Jessie Raymond: Warm spell melts winter memories
Sitting on the back porch with a friend the other day, I mentioned how much I loved Vermont.
“It’s just so beautiful,” I said. “The flowers, the birds, the views. I feel so lucky to live here.”
She snorted and said, “That’s funny, because three months ago you were binge-watching ‘House Hunters International’ and telling me you were seriously considering moving to Costa Rica.”
Um, I don’t think so.
Sure, I vaguely recall complaining about the weather a while back, but I can’t remember what I was so cranky about. Was this past winter really that bad? I know it got a bit cold and snowy, but it sounds cozy. Drinking hot tea. Knitting by the fire. Snuggling under a blanket. Watching the snow fall silently on the fields.
I don’t see how I could have hated winter.
When I asked my husband, he, too, snorted. (Everyone is so rude.)
According to him, it was extremely cold for a very long time and I didn’t like it. Every time I was forced to leave the house, he said, I screamed an epithet and shook my fist at the sky.
That doesn’t sound like me. Lately I’ve been greeting every morning by running out into the back field, bursting into song and doing a Julie Andrews spin with my arms held out wide.
I do see signs, however, that maybe I wasn’t always so joyful.
My closet, for instance, is bursting with piles of heavy wool sweaters, long underwear, scarves and turtlenecks. Though I can’t imagine I was ever cold enough to wear any of it, let alone multiple layers all at one time, my nickname this winter — “Michelin Man” — indicates I probably did.
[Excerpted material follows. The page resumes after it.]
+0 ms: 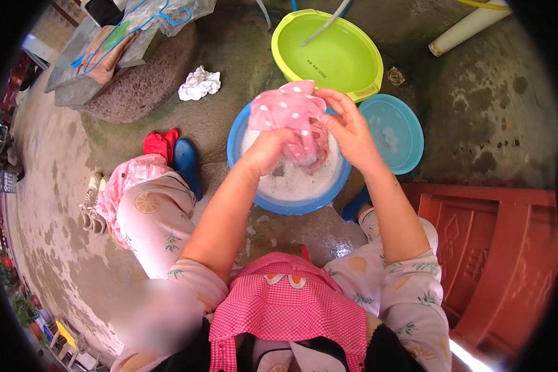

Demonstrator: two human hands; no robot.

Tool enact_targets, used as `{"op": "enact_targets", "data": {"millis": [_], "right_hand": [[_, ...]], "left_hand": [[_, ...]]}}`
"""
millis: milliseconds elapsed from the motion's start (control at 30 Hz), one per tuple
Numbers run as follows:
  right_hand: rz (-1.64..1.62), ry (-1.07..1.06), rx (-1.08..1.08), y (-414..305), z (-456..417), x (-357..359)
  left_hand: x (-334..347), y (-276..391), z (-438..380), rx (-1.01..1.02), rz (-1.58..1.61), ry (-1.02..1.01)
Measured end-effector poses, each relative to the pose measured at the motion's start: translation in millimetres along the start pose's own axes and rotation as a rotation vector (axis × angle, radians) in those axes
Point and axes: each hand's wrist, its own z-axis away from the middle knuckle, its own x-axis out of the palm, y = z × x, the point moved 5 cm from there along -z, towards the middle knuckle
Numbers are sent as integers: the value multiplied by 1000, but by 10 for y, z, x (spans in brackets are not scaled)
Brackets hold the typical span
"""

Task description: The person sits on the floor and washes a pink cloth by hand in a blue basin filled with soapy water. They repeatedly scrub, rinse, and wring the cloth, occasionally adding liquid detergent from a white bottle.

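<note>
A wet pink cloth with white dots (286, 109) is bunched up over a blue basin (288, 207) of foamy water (290, 188). My left hand (270, 151) grips its lower left part, with the fingertips hidden in the folds. At the cloth's right edge, my right hand (349, 126) pinches the fabric between thumb and curved fingers. The cloth's lower end hangs down close to the suds; whether it touches them I cannot tell.
Behind stands a lime-green tub (328, 56) of water with a hose (325, 23) in it. A small turquoise basin (411, 135) sits right, near a red panelled door (483, 251). Crumpled white cloth (200, 83), a stone slab (81, 93) and shoes (93, 204) lie left.
</note>
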Motion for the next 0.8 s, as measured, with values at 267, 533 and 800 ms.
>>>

And looking through my files I see that I visited the doctor for midwinter malaise, which she diagnosed as a non-urgent condition known as “couch-lock.” Funny, given that I haven’t lazed around the house in ages. It sounds so boring.
Recently my days have been filled with outdoor activities. I’m either working in the vegetable garden or taking daily walks with the dog. The last thing I want to do is sit in the house and watch TV; there are seeds to be planted, trails to be hiked and fields to be musical in.
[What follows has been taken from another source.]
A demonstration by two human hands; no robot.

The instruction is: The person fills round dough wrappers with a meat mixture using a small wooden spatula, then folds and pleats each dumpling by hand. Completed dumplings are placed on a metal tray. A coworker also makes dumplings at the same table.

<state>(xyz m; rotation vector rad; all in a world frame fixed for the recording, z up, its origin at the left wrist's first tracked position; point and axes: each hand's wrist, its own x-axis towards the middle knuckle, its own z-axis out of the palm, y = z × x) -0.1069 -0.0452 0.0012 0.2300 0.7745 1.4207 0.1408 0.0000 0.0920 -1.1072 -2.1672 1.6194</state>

I love it all. No matter what I’m doing outside, I feel simultaneously peaceful and invigorated — even more so when I remember to wear bug spray. It’s hard for me to believe I avoided going outdoors, except under duress, from November through April.
When I said as much to my teenager, she said, “Ugh,” and rolled her eyes (her current preferred mode of communication with me). She reminded me that I am obsessed with my poor circulation and that this winter, every time I’d come inside after spending more than 10 minutes in the cold, I’d take off my mittens and socks and make her look at my cadaver-like fingers and toes.
My husband added that it was dark a lot of the time, and that going out to do chores involved an arduous process of dressing like a Carhartt model and shoveling and slogging through ice and snow — not just slipping into rubber clogs and skipping down to the barn the way I do now.
If what they’re telling me is true, winter sounds just awful.
But now, when I’m sitting on the porch, inhaling the fragrances of the wild honeysuckle and the black locust blossoms, and watching a hummingbird hovering at the feeder, I just can’t believe it. The sunshine, the grass, the blue skies, the soft breezes — is it really temporary? It’s so delightful I can’t remember a time when things were any different.
Then I found a piece of hard evidence to suggest that they were. I was scrolling through old pictures on my phone and found a snowy shot taken from our front porch. Though it looks like a black-and-white photo, it’s actually in full color; there just isn’t any. Snow blankets the driveway, leafless trees and barn roof, all under a leaden sky.
It’s dated April 16.
That’s just over eight weeks ago. That means in only two months, we’ve gone from full-on winter to glorious summer.
My pinafore apron is in the wash right now, but as soon as it’s clean, I’m heading out into the back field to do my Julie Andrews thing.
I’ve got to make the most of the summer. Apparently, it’s not going to last forever.